John Barrows: All right, so let’s dig into that. How do you listen to those other 900 words that aren’t being spoken. You mentioned a bunch of things, the deliberate act of listening things, of yes, and a-has, I never really bought into those, but for instance, paraphrasing or summarizing back to me has always been pretty effective for me, to be like, “Hold on, let me make sure I heard you correctly, is this what you said?” That’s always been a little bit of a … And I don’t do that to show you that I’m active listening, I do that to genuinely understand, I was maybe a little unclear of what you said right there. When you’re talking about those other 900 words, I’d like to dig into first of all why do you think that paraphrasing is not an effective way of doing it, and second of all, if that isn’t an effective way how do you genuinely listen to the other 900 words that aren’t being spoken?

Oscar Trimboli: Yeah, so your paraphrase about is this what I heard is a really good example of a productive question, but not a high yield or powerful question. The orientation of the question is from you, and not from them. Your role to pick the other 800 words sitting in their head is to help them, it’s not to help you. High yield question in that context is, “Hey Mr. Prospect, hey Mrs. Prospect, if you were to explain what we’ve just talked about to the finance leader in your organization what would you say to them?” And then you can hear how they would say it to somebody else, and they will say it different, and your understanding of that will expand as well why it’s a high yield question is it’s a question that goes into the process of buying rather than you confirming what you actually heard. It doesn’t matter what you hear, what you need to do is get the other 900 words out. That is your role in that process.

Oscar Trimboli: So too many of us are stuck in our script, we’re stuck in ourselves, we’re worried that we can’t move this out forward. Level one listening, when we think about the five levels of listening all the listening literature says listen to the speaker, that’s useful, but it’s not productive. The most important person you need to listen to is you. If you’ve got the last sales call in your head, if you’ve got the next pipeline scrub with your manager in your head while you’re trying to have a conversation with these people, you will fail in listening to what’s said, and also more importantly to what’s not said. Make sure that you’re ready for the call. You can’t listen to anybody if you’ve got a whole bunch of jibber jabber in your head about something else other than what’s on this call.

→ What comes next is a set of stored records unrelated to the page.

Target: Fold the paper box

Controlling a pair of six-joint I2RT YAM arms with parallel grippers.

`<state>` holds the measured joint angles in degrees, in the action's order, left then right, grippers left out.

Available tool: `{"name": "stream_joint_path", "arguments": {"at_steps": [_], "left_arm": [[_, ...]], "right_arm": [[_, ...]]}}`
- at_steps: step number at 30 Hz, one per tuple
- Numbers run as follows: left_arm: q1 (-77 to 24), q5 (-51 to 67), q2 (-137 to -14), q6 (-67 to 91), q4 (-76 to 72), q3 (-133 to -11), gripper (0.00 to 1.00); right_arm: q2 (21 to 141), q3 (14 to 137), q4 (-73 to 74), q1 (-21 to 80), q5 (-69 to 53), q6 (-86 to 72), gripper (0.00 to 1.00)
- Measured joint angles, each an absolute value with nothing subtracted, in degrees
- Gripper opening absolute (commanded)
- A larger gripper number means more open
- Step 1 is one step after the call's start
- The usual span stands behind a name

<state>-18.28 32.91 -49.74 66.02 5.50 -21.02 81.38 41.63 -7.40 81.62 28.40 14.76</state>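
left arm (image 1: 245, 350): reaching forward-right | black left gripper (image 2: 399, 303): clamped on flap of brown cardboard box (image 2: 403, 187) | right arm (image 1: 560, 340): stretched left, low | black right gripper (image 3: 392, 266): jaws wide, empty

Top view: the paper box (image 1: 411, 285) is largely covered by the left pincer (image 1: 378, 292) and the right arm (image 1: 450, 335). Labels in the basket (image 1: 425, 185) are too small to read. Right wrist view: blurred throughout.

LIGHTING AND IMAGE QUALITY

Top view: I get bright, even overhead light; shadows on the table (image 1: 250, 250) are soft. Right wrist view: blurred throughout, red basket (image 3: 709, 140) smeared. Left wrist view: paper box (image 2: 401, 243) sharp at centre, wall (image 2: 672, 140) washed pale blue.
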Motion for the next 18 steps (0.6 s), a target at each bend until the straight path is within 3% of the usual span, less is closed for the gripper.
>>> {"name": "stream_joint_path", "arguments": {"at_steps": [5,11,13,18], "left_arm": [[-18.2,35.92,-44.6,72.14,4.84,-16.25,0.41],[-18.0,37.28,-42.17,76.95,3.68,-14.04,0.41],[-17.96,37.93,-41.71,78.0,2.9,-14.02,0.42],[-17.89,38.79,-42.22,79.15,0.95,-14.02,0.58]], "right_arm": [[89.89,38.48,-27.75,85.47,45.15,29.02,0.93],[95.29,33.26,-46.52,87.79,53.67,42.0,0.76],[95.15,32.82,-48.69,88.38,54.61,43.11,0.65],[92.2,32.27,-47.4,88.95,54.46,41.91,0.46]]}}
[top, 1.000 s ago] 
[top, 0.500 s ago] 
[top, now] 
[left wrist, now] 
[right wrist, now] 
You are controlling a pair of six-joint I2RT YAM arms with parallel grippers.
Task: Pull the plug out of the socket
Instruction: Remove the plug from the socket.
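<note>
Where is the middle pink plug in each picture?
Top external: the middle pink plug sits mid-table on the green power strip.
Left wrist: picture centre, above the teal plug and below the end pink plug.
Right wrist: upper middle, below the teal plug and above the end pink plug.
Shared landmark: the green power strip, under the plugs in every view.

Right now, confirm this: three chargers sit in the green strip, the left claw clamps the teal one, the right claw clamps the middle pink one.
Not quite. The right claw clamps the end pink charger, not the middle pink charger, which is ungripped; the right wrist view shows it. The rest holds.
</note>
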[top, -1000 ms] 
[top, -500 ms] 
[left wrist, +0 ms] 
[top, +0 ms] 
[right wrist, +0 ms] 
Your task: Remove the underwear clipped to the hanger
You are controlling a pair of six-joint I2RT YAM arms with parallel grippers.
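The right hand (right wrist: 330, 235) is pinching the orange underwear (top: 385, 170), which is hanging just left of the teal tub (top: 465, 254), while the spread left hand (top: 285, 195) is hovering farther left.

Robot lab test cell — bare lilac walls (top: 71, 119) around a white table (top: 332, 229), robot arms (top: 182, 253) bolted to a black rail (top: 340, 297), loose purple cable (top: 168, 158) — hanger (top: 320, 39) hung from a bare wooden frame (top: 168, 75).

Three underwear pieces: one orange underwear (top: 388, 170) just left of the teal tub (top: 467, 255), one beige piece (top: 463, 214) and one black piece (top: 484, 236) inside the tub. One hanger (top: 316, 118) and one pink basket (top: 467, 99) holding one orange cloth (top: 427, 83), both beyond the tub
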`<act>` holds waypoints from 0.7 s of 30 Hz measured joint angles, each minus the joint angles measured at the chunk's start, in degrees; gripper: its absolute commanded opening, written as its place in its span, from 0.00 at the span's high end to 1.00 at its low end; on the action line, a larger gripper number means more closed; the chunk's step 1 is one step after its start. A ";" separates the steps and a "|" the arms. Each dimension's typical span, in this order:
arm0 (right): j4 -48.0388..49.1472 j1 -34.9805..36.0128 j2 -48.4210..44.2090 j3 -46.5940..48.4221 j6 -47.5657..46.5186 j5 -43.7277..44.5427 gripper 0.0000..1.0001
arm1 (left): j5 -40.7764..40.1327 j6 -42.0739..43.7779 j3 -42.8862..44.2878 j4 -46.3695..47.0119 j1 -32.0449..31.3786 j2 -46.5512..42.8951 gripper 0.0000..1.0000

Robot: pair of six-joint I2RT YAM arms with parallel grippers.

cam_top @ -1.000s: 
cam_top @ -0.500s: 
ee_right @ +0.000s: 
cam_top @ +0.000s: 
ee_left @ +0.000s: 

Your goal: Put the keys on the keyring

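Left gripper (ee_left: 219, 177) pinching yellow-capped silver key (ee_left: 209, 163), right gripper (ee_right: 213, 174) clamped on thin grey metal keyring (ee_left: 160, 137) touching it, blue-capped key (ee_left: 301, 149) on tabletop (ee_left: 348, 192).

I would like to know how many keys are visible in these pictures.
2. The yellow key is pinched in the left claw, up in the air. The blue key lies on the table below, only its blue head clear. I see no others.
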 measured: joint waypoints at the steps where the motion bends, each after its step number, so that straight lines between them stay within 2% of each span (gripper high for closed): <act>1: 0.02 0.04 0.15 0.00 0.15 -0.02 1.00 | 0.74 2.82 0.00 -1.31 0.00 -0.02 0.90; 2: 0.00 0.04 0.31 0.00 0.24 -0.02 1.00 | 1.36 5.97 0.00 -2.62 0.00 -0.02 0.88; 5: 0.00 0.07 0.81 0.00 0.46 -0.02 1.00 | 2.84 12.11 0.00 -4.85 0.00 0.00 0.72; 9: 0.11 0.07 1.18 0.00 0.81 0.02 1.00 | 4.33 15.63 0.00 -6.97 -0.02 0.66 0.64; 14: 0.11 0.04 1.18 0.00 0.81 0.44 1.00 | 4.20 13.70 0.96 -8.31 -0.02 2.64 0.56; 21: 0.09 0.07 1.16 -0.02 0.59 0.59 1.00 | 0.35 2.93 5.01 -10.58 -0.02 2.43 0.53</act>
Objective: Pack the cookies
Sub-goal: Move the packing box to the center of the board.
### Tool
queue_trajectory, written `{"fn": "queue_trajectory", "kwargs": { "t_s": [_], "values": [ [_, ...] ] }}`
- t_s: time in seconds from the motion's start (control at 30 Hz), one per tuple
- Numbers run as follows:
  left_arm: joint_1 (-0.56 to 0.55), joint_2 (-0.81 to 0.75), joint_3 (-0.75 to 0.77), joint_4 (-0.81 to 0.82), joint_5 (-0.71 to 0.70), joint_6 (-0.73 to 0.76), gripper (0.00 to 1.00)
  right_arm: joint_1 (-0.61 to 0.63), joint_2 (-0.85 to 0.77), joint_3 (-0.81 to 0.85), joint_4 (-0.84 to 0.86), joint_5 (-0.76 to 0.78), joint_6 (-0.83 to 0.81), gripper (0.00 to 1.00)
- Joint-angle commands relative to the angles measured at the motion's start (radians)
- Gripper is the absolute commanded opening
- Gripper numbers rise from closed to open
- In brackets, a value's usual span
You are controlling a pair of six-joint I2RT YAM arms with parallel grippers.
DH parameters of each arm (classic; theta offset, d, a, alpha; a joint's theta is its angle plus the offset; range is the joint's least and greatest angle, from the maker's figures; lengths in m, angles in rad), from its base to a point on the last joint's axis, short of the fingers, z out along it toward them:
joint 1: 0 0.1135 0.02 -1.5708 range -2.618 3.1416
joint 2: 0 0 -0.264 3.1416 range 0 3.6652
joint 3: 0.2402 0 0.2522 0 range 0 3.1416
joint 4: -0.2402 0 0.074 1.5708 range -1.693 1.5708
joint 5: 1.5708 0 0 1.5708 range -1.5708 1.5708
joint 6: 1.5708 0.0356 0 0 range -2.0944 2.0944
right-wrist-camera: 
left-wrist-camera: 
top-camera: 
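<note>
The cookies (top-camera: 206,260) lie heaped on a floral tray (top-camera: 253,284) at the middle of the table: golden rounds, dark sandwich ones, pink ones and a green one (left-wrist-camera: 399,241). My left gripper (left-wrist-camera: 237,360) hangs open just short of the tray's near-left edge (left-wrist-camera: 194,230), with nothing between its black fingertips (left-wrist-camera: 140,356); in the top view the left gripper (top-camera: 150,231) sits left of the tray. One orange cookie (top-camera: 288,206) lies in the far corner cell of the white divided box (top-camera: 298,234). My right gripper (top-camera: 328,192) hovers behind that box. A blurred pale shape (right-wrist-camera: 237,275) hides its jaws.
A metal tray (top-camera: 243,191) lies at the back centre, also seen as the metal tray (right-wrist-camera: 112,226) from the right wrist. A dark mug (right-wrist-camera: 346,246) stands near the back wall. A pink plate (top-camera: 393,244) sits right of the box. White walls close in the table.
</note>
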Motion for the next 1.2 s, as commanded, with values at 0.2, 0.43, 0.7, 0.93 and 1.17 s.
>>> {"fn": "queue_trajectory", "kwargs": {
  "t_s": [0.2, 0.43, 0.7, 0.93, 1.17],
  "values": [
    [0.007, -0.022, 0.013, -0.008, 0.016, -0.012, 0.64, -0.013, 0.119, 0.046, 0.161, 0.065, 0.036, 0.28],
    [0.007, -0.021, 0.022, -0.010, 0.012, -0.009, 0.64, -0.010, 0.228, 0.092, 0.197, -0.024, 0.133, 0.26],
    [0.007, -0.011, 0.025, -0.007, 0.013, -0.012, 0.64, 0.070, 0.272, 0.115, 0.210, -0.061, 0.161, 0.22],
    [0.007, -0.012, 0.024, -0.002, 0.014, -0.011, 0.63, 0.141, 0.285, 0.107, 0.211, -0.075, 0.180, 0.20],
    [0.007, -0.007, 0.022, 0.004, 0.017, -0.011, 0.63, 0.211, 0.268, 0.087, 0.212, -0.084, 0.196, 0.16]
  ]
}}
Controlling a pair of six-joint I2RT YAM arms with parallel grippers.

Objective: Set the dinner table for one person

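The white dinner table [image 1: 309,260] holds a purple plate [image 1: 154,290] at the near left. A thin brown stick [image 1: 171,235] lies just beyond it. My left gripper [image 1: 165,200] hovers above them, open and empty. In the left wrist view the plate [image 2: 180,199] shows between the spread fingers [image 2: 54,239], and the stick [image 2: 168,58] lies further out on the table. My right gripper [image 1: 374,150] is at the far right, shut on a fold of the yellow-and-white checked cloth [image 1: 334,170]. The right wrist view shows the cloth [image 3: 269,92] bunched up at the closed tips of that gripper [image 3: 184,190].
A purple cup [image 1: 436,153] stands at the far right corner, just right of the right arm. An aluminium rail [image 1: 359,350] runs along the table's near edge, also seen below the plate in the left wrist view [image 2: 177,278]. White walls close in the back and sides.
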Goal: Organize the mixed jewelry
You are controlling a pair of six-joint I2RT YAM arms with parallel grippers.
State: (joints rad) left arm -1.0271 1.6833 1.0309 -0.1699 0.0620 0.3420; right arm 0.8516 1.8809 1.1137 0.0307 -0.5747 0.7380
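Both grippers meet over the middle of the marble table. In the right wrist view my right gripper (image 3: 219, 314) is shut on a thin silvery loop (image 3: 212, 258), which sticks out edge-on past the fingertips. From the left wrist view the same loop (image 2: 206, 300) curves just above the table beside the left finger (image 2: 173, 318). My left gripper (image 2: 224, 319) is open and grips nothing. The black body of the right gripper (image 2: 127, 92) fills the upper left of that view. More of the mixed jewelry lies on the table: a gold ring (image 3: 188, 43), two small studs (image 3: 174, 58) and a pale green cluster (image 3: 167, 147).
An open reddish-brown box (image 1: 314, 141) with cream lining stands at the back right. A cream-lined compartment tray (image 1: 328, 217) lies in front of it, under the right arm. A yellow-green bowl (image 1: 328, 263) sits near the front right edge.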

Oscar Trimboli: And a really simple technique for that, the deeper you breathe, the deeper you listen, the more oxygen you can get to the brain the more productive it will be, but if there was one thing I’d love you all to do, switch off the cell phone. If you’re on the call, just be focused on that call. The cell phones been designed by the slot machine industry to distract you. All the software learnings from the slot machine industry in Los Vegas is all being taken over to the mobile phone to distract you and fry your brain. Switch it off, just get in the moment with that person you’re talking to.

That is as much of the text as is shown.